WORK ITEM: The only acceptable reply is the number of lines in the material below that hold "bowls".

(PROVIDED MATERIAL Opens)

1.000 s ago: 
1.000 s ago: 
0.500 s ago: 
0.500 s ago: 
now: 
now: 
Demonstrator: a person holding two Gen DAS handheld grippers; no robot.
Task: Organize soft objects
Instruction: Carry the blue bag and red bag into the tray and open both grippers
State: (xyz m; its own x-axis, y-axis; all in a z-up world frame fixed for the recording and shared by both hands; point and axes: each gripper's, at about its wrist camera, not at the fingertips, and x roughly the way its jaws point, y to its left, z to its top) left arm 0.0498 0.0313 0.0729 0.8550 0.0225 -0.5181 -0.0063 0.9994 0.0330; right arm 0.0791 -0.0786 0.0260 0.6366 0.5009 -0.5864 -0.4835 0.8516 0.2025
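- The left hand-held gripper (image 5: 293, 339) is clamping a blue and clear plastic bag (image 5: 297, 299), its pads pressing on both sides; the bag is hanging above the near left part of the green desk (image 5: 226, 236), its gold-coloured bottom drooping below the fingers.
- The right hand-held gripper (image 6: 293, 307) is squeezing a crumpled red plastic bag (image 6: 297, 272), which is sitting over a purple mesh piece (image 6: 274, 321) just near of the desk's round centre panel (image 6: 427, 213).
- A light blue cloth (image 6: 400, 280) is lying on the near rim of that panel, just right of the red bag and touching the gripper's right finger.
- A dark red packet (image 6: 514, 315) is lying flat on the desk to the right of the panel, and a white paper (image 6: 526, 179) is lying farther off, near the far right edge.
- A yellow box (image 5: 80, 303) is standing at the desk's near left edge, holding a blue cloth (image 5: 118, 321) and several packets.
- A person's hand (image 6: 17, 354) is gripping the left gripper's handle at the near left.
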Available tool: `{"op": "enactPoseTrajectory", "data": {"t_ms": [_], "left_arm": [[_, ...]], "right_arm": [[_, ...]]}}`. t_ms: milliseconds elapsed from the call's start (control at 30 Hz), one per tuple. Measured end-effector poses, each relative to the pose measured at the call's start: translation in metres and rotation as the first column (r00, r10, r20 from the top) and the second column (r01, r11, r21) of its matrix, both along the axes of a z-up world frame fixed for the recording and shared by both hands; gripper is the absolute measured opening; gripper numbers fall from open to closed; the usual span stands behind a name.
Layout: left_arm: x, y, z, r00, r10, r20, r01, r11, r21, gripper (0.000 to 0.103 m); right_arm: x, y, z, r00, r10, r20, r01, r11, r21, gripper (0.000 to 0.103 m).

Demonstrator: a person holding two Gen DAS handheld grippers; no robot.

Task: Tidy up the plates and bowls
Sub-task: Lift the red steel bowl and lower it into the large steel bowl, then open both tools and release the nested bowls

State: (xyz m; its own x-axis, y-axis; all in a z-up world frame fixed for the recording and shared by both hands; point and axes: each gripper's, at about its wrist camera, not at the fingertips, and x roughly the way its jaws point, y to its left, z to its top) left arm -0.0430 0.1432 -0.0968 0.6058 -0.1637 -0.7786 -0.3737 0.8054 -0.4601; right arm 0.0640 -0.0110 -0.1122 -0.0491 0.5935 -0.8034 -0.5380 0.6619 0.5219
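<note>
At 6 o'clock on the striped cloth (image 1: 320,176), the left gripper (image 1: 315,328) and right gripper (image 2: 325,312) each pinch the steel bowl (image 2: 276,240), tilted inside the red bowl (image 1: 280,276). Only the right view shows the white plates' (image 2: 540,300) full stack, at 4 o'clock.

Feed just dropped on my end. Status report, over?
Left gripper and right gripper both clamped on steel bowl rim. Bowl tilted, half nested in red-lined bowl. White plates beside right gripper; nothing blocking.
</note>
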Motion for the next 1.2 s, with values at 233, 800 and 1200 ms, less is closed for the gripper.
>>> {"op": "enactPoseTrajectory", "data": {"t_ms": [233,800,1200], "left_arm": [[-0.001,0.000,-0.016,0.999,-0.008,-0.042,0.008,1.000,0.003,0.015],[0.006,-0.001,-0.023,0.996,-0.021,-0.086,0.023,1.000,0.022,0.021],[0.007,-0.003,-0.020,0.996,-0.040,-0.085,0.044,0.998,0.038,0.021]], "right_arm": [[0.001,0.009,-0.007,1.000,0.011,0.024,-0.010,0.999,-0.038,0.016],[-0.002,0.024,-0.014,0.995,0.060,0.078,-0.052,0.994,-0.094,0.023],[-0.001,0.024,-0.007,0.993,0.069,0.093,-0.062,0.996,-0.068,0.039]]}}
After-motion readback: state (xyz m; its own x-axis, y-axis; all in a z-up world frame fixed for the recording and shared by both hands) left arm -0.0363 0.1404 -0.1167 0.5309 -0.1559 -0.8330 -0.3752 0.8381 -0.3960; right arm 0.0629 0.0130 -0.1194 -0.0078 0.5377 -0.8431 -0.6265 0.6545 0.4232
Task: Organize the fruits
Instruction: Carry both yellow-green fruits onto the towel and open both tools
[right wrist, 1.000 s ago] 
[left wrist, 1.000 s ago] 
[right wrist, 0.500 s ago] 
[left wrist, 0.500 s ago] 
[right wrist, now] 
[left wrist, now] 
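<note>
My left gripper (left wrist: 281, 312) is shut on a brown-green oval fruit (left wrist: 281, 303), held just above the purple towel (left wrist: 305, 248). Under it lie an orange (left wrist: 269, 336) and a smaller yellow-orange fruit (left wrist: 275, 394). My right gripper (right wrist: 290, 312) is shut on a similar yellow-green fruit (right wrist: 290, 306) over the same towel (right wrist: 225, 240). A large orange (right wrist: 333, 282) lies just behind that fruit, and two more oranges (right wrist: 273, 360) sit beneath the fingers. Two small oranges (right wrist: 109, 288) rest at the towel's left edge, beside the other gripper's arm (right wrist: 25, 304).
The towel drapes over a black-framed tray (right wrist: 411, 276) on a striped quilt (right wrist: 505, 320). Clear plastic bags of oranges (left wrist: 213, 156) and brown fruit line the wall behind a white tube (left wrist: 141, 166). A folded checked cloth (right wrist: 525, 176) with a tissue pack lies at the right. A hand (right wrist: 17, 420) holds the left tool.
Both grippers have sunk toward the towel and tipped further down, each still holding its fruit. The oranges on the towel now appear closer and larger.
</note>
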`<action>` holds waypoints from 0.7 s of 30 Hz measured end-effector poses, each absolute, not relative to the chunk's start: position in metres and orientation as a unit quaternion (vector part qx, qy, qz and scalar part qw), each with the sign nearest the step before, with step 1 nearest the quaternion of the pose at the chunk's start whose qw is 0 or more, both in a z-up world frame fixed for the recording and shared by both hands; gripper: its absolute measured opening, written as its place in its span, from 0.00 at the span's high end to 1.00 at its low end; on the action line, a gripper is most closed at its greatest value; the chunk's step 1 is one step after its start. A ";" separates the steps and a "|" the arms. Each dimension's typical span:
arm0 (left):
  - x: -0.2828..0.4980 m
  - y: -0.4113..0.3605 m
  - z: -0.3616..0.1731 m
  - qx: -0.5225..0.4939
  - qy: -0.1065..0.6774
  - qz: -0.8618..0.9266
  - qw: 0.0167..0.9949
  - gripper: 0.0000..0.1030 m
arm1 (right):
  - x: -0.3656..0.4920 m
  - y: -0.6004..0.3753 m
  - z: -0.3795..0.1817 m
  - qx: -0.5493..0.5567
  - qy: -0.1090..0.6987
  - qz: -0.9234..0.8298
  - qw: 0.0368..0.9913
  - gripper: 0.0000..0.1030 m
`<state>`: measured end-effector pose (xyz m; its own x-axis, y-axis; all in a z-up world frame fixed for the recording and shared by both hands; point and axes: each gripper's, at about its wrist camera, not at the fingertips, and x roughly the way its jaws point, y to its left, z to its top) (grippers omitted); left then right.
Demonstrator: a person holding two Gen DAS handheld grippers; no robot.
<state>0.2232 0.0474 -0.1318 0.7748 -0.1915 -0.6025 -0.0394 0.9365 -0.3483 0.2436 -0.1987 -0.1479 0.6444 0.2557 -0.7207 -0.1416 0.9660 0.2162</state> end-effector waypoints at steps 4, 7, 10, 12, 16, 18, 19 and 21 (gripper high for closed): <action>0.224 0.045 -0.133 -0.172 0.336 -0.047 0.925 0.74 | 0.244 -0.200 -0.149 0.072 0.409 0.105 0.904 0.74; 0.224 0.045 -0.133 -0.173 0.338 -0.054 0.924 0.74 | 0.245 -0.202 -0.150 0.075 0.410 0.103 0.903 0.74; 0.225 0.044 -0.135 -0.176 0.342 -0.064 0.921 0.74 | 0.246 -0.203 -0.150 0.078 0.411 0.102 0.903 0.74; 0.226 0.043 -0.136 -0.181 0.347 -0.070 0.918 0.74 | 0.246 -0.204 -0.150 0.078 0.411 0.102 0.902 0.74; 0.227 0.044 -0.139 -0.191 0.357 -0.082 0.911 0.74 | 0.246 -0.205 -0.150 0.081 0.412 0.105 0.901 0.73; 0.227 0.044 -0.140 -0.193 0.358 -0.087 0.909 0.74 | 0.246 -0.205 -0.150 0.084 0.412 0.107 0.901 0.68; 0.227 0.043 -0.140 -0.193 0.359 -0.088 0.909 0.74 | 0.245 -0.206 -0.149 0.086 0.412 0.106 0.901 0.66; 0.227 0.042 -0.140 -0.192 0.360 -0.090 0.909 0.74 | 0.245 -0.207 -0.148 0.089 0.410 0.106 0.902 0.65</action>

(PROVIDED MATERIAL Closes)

WRITTEN SOLUTION: 2